Tous les sers, j’vas comme ça la guetter à la chandelle, à l’exception du dinmanche. Ce jour là, dès que la messe sonne, et qu’o part pour l’église, j’la sieux le long d’la rotte du taillis des Bérieux soûls, quand o’ passe le gros échallier du pré à Jean le Fin et qu’o’l’est à califourchon, je m’quèche dans eunne touffée d’boulia, j’apercé jusqu’aux jarrets… qu’eux biaux pommiaux d’jambe qu’ol a !!! C’est-y dommége de n’pas les r’gardé p’us long-temps, ça m’f’rait tant d’piaisi !!! Arrivé à l’église, je m’piace pas l’in d’Solastique, à coté d’un des pôtiaux du quioché’ !! c’est là que j’sais h’ureux ! j’la r’garde, j’la mire, j’la lorgne… qu’eu bonheur ! j’l’i fais des mines, j’l’i souris… j’ienveille des p’tits baisers ben genti’s par derrière, sans faire sembiant, et p’is j’l’i dis tout bai sans qu’o l’entende, oh ! o’ n’lentend pas… ma Scolastique ! si tu savais mon cœur… oui… vra’… toujoux… ma parole ! Ah ! j’voudrais qu’l’office dure trais joux et trais nis, sans berre ni manger ; j’ais ben gourmand, j’aime assez à r’umer d’la margoulette, mains l’amour ime kiôt l’bet.

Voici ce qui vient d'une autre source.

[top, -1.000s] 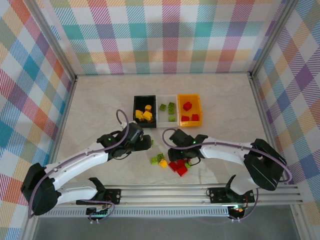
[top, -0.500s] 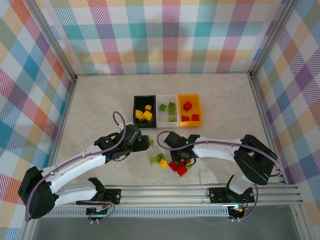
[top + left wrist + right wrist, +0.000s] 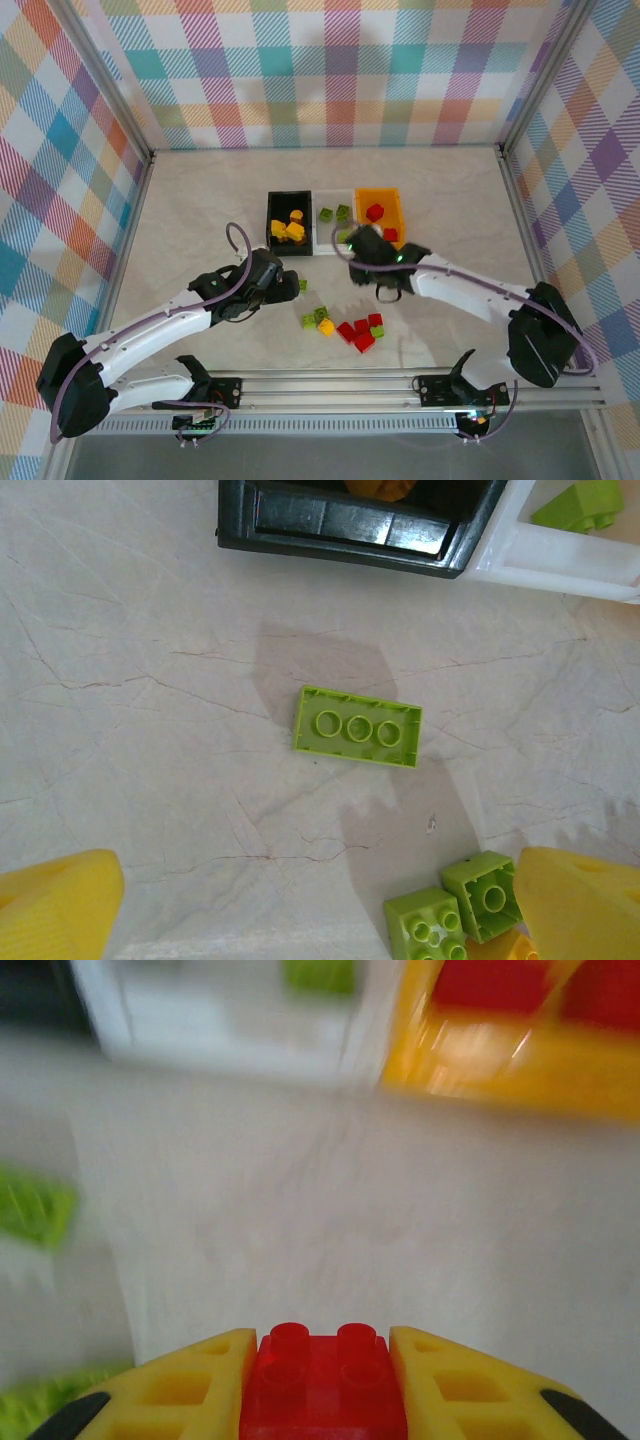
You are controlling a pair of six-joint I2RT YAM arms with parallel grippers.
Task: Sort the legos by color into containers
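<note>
- Right claw [image 3: 322,1350]: clamped on red brick [image 3: 322,1395], near bins. Orange bin [image 3: 500,1075] at 1 o'clock, white bin [image 3: 230,1030] at 11 o'clock.
- Left claw [image 3: 315,910]: spread wide, empty, above worktop [image 3: 130,730]. Green brick [image 3: 357,726] at 12 o'clock.
- Risk: early release drops red brick short, onto worktop.
- Risk: approach without correction toward 1 o'clock lands it in white bin.
- Risk: off-centre left descent may shove green brick or snag green pair [image 3: 460,910] at 3 o'clock.
</note>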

P’us je pense à cette enchanteresse,
p’us j’laime, mains p’us je m’trouve poltron ;
aussi pour qu’o séche ma tendresse
j’en avais chargé l’p’tit Simon
Y d’vait l’i dire
tout mon martyre
tout c’que je r’ssens
d’peines et d’tourments
y d’vait la rendre
sensible et tendre
et l’amener
à m’adorer.
Oui, y d’vait faire tout ça l’mauvais ga’s… j’lavais rencontré à l’assemblée d’saint Mars et j’iavais dit : dis don’ Simon ? Que qu’y a Timothée ? Vieux-tu m’rend’e un service ? Deux si ça n’coûte ren. Eh ben ! ta qu’est assez déluré et hardi ovec les ménégères, tu devrais ben faire pour ma qui n’ose une déclaration à Scolastique. J’vieux ben, mains pour êt’e aimab’e faut faire d’la dépense la payeras-tu ? Oui j’la payerai, tiens v’là 35 sous. Bon qui dit… La d’ssus i’accoste Scolastique et i’ vont danser, après i’ la mene berre, après i’ la r’mène danser, après i’ la regale de café et d’vin chaud pour l’émoustiller y la fait tournailler sur les ch’vaux d’bois pour l’étourdi, y l’i fait vais la lanterne magique pour l’ébéloui’… Enfin quand ça été fini, Dieu merci ! j’li dis : eh ben ! que qu’o t’a dit ? O m’a dit qu’tes un bêtât et qu’t’en es pour ton argent. (d’un air consterné) Oh ! est-y possible ! Dieu de Dieu ! est-y possible !!!
Ah ! qu’d’êt’e éprins d’eunne jeunesse
ça fait mal au cœur et ça biesse
comme ma quand on est enfiammé
et qu’on n’est pas p’us aimé
oui, oui, c’est un supplice de damné.
Commentaire sur l’édition
Édition faite sur l’original.
Source ou éditions princeps
Arch. dép. Orne, 159 J.
Édition critique
Patrice Lajoye, « À propos de quelques textes inédits en patois de l’Orne des xviiie et xixe siècles », Études ornaises, 5, 2023, p. 109-112.
Études
Patrice Lajoye, « À propos de quelques textes inédits en patois de l’Orne des xviiie et xixe siècles », Études ornaises, 5, 2023, p. 98-114.
Commentaire historique et contextuel
Cette chanson provient du fonds Lelièvre, déposé aux Archives départementales de l’Orne. Il s’agit en fait d’une chansonnette, c’est-à-dire une œuvre qui mêle parties chantées et parties racontées, un genre très en vogue au xixe siècle. Il ne s'agit pas d'un texte traditionnel, populaire, mais de la traduction en patois d'une chansonnette de Charles Le Tellier, L'Amoureux de Caen, publiée en 1844. Le Tellier était alors connu pour des chansons données à Paris et incluant régulièrement une forme de patois affadi. Il n'y a pas de mention de traducteur : peut-être s'agit-il de Lelièvre lui-même.